Repeat exactly the lines below that lie between the line with "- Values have" and the line with "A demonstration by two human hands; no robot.", counting both of those lines as part of the answer.

= Beginning of Section =

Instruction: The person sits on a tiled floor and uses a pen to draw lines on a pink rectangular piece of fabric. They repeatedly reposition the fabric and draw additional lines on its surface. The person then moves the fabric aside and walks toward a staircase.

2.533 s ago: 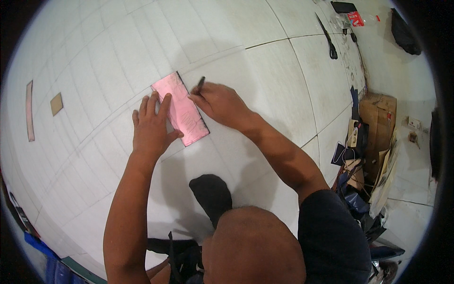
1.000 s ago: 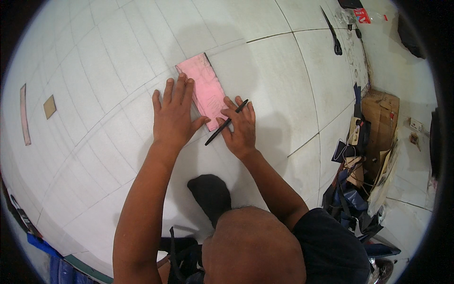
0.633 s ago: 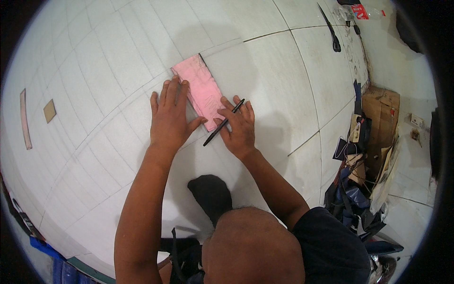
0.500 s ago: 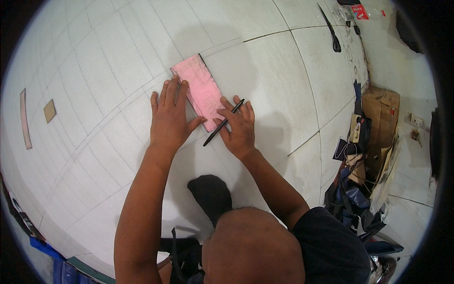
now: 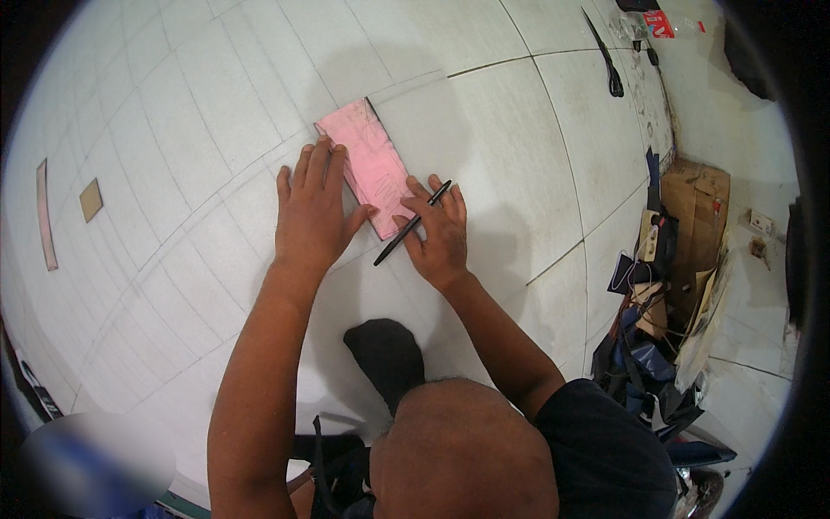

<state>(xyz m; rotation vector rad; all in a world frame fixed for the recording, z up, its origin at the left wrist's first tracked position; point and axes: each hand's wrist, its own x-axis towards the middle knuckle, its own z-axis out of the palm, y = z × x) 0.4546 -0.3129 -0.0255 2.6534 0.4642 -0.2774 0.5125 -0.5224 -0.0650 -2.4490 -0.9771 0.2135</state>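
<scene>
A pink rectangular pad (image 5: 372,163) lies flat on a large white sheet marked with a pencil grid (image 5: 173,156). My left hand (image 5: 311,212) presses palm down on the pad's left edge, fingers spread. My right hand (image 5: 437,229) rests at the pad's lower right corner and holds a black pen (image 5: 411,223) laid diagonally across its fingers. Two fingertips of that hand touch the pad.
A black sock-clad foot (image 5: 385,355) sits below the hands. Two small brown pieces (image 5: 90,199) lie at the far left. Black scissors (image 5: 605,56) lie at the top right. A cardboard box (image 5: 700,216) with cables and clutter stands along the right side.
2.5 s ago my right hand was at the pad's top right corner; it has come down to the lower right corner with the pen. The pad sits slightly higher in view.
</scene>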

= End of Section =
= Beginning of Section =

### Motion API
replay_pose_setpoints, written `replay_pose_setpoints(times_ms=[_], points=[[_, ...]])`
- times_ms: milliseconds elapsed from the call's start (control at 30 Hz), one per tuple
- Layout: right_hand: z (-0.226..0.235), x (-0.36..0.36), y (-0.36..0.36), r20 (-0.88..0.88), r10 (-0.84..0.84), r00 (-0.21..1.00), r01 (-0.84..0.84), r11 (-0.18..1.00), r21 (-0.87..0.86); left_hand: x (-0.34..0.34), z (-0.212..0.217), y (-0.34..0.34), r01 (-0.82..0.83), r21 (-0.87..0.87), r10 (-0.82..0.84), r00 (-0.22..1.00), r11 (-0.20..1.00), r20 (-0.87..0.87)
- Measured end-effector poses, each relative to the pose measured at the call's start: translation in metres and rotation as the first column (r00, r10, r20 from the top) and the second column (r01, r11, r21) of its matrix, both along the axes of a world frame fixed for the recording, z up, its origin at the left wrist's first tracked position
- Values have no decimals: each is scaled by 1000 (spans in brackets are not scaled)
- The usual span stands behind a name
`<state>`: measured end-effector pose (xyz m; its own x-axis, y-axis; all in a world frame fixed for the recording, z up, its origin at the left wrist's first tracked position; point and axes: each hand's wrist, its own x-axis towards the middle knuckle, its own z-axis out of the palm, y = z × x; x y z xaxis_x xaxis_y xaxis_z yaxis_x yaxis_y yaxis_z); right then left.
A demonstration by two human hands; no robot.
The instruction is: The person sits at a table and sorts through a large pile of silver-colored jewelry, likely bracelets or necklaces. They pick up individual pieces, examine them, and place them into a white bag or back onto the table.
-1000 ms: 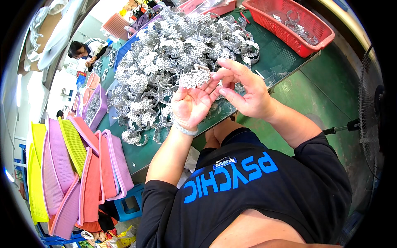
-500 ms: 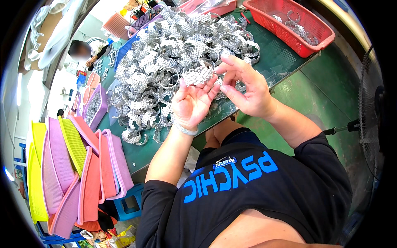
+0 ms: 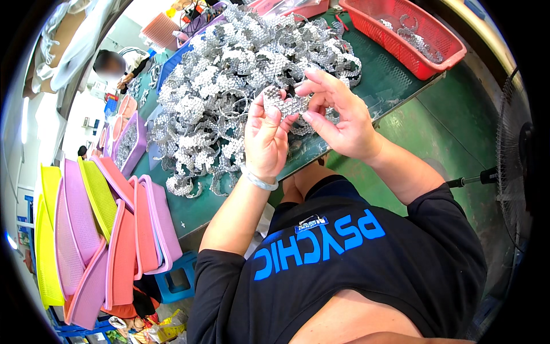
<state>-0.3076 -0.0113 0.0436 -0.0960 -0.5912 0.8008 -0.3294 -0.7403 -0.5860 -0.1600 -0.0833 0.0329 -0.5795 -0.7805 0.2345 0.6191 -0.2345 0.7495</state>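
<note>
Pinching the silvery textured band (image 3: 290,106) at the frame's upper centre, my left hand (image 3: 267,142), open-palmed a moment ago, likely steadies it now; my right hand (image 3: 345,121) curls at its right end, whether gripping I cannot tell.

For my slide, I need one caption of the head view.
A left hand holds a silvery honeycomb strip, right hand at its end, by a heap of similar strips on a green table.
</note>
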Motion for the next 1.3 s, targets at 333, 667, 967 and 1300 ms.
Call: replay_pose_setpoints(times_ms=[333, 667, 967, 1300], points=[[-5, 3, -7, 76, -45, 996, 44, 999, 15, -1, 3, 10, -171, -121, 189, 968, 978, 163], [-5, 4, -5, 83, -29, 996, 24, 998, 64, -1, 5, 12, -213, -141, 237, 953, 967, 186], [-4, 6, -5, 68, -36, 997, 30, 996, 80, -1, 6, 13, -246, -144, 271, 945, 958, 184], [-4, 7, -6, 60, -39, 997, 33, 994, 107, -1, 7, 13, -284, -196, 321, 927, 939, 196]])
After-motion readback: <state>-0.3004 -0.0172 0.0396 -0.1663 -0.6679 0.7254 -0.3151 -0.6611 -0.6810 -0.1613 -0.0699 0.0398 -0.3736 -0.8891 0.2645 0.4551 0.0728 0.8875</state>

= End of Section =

Response below ->
- Values have no decimals: each is scaled by 1000 (spans in brackets are not scaled)
- The usual span stands behind a name
`<state>`: measured end-effector pose (xyz m; its own x-axis, y-axis; all in a world frame fixed for the recording, z up, its origin at the left wrist's first tracked position; point and axes: each hand's wrist, its own x-axis towards the middle knuckle, its own z-axis out of the palm, y = z × x; x y z xaxis_x xaxis_y xaxis_z yaxis_x yaxis_y yaxis_z); right then left.
A demonstration by two human hands; no robot.

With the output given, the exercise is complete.